Only the pictures are to be left out; return the rest of the data exactly as it stands.

Data supplied
========================================================================

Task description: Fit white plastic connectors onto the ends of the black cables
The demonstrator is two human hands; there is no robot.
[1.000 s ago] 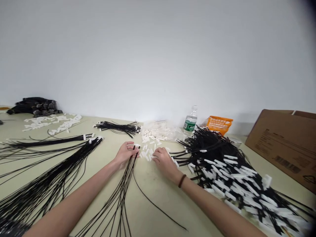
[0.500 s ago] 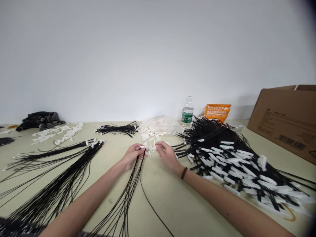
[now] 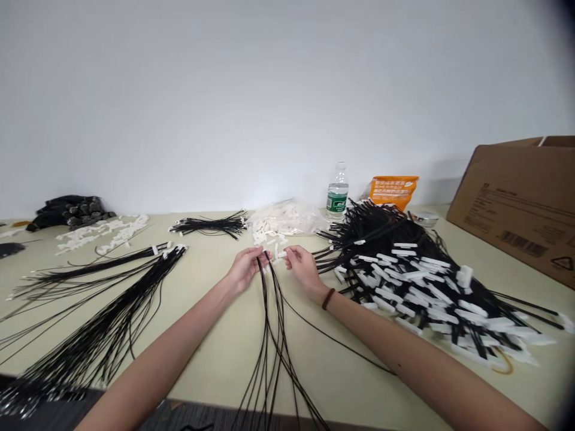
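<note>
My left hand [image 3: 246, 267] is closed around the top ends of a bunch of thin black cables [image 3: 268, 323], which hang down over the table's front edge. One cable strays off to the right, under my right forearm. Opposite it, my right hand [image 3: 303, 269] pinches a small white plastic piece [image 3: 282, 254] between thumb and fingertip, a short gap from the cable ends. More loose white pieces [image 3: 270, 241] lie just beyond both hands, spilling from a clear plastic bag [image 3: 291, 216]. Whatever sits on the cable ends is partly hidden by my left fingers.
Left on the table [image 3: 202, 335] are bundles of black cables [image 3: 121, 317] and white strips [image 3: 123, 234]. Behind lies another cable bundle [image 3: 209, 224]. To the right are a heap of white-ended black cables [image 3: 422, 281], a water bottle [image 3: 338, 194], an orange packet [image 3: 393, 190] and a cardboard box [image 3: 516, 203].
The cables held in my left hand have swung to the right, and the stray one now reaches under my right forearm. The whole view has shifted slightly. Both hands stay close together.
</note>
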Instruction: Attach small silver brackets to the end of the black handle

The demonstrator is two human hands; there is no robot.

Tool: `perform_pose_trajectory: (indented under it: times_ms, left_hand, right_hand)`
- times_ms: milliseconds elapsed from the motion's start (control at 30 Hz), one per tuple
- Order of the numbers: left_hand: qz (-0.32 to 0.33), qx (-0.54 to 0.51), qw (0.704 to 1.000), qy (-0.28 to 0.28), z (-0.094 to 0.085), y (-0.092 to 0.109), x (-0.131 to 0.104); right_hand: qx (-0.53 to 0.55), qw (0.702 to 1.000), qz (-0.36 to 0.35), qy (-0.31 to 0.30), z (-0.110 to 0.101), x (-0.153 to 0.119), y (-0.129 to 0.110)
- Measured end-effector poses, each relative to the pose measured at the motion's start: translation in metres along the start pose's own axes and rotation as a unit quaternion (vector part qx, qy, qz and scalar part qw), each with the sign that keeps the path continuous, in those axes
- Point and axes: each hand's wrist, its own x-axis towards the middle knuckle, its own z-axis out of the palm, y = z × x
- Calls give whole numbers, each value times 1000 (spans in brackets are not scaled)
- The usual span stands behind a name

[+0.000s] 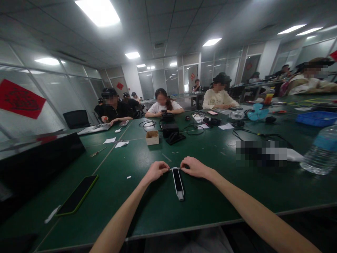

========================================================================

Response to this task
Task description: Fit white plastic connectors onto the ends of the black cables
The demonstrator is two human hands; there is no robot.
[1.000 s ago] 
[0.500 s ago] 
[now] 
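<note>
My left hand [image 3: 246, 267] is closed around the top ends of a bunch of thin black cables [image 3: 268, 323], which hang down over the table's front edge. One cable strays off to the right, under my right forearm. Opposite it, my right hand [image 3: 303, 269] pinches a small white plastic piece [image 3: 282, 254] between thumb and fingertip, a short gap from the cable ends. More loose white pieces [image 3: 270, 241] lie just beyond both hands, spilling from a clear plastic bag [image 3: 291, 216]. Whatever sits on the cable ends is partly hidden by my left fingers.
Left on the table [image 3: 202, 335] are bundles of black cables [image 3: 121, 317] and white strips [image 3: 123, 234]. Behind lies another cable bundle [image 3: 209, 224]. To the right are a heap of white-ended black cables [image 3: 422, 281], a water bottle [image 3: 338, 194], an orange packet [image 3: 393, 190] and a cardboard box [image 3: 516, 203].
The cables held in my left hand have swung to the right, and the stray one now reaches under my right forearm. The whole view has shifted slightly. Both hands stay close together.
</note>
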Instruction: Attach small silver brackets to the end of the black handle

The demonstrator is two human hands; there is no robot.

Tool: `perform_pose_trajectory: (indented under it: times_ms, left_hand, right_hand)`
- times_ms: milliseconds elapsed from the motion's start (control at 30 Hz), one per tuple
- Order of the numbers: left_hand: qz (-0.32 to 0.33), qx (-0.54 to 0.51), qw (0.704 to 1.000), qy (-0.28 to 0.28), z (-0.094 to 0.085), y (-0.092 to 0.109), x (-0.131 to 0.104); right_hand: qx (-0.53 to 0.55), qw (0.702 to 1.000), qz (-0.36 to 0.35), qy (-0.31 to 0.30), z (-0.110 to 0.101), x (-0.153 to 0.119), y (-0.129 to 0.110)
- Measured end-effector poses, each relative to the pose measured at the motion's start: translation in metres along the start pose's own axes and rotation as a unit quaternion (vector part qx, qy, qz and scalar part qw), each with the sign that keeps the path continuous, in those axes
- Point and axes: each hand's wrist, its own x-axis towards the middle knuckle, its own z-axis out of the palm, y = z × x
- Calls give whole numbers, each value times 1000 (spans in brackets are not scaled)
- The usual span stands behind a name

[+0.000s] 

This completes the response.